Former Defense Secretary Jim Mattis had challenged some of Mr. Trump’s policy inclinations, including withdrawing from the 2015 Iran nuclear accord. He eventually resigned over Mr. Trump’s 2018 decision to remove troops from Syria, which the president later reversed.
Sen. Lindsey Graham (R., S.C.), a Trump confidant who played golf with him when he was considering the strike, said the new advisers “understand the president. They have chemistry among themselves.” Gen. Milley, he said, “is the biggest surprise. He is much more willing to take a risk to achieve a goal.”
The national-security team’s shared assumptions facilitated an audacious strike.
“The important point that’s been established is that Iran is once again scared of the United States,” said Sen. Tom Cotton (R., Ark.).
Critics said the action may have backfired and that the administration lacks a larger strategy to get Iran to meet its demands.
“I don’t see anything that resembles a reasonable policy in terms of the goals we can achieve with the tools that are at our disposal,” said Andrew Kim, a House Democrat from New Jersey who served as the director for Iraq policy on President Obama’s National Security Council staff.
Mr. Trump has demonstrated a tendency to personalize foreign policy, blowing hot and cold on North Korean leader Kim Jong Un. After Syrian President Bashar al-Assad used chemical weapons for the second time during the Trump administration, Mr. Trump told some confidants that the U.S. should kill the Syrian leader.
Mourners at the funeral ceremony for slain Maj. Gen. Qassem Soleimani on Tuesday. Photo: Erfan Kouchari/Associated Press
Gen. Soleimani had long been a nemesis for U.S. generals in Iraq by overseeing the arming of Shiite militias in the country that attacked American forces. He also had spearheaded Tehran’s support for Mr. Assad in Syria. The U.S. holds him responsible for years of attacks on U.S. interests in the Mideast.
In the days after a Dec. 27 militia rocket attack killed U.S. contractor Nawres Hamid, a linguist for Valiant Integrated Services LLC, at a base in Kirkuk, Iraq, and the temporary siege of the U.S. Embassy in Baghdad, Mr. Trump was told Gen. Soleimani was planning more attacks against the U.S. The president made it clear to his advisers that he believed the general had gotten away with too much for too long and that he should have been eliminated years ago, according to people familiar with the matter.
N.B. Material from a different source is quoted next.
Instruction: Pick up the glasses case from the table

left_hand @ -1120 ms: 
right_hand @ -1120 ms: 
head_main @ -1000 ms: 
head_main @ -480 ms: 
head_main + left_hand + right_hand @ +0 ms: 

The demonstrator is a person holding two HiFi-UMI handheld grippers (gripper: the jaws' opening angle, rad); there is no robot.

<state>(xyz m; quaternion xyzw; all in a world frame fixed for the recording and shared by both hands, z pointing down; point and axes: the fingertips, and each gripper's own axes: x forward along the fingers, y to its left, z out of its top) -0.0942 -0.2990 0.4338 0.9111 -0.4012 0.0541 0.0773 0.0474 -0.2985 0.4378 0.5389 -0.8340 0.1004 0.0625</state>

The way the strike was handled has drawn scrutiny from Democrats and some Republicans. Critics say the decision was hasty, considering the risk of all-out war. They also question whether the intelligence that prompted the action was as clear-cut and alarming as the White House has said, and see the move as doing little to further U.S. interests in the region.
Mr. Trump, after the strike, told associates he was under pressure to deal with Gen. Soleimani from GOP senators he views as important supporters in his coming impeachment trial in the Senate, associates said.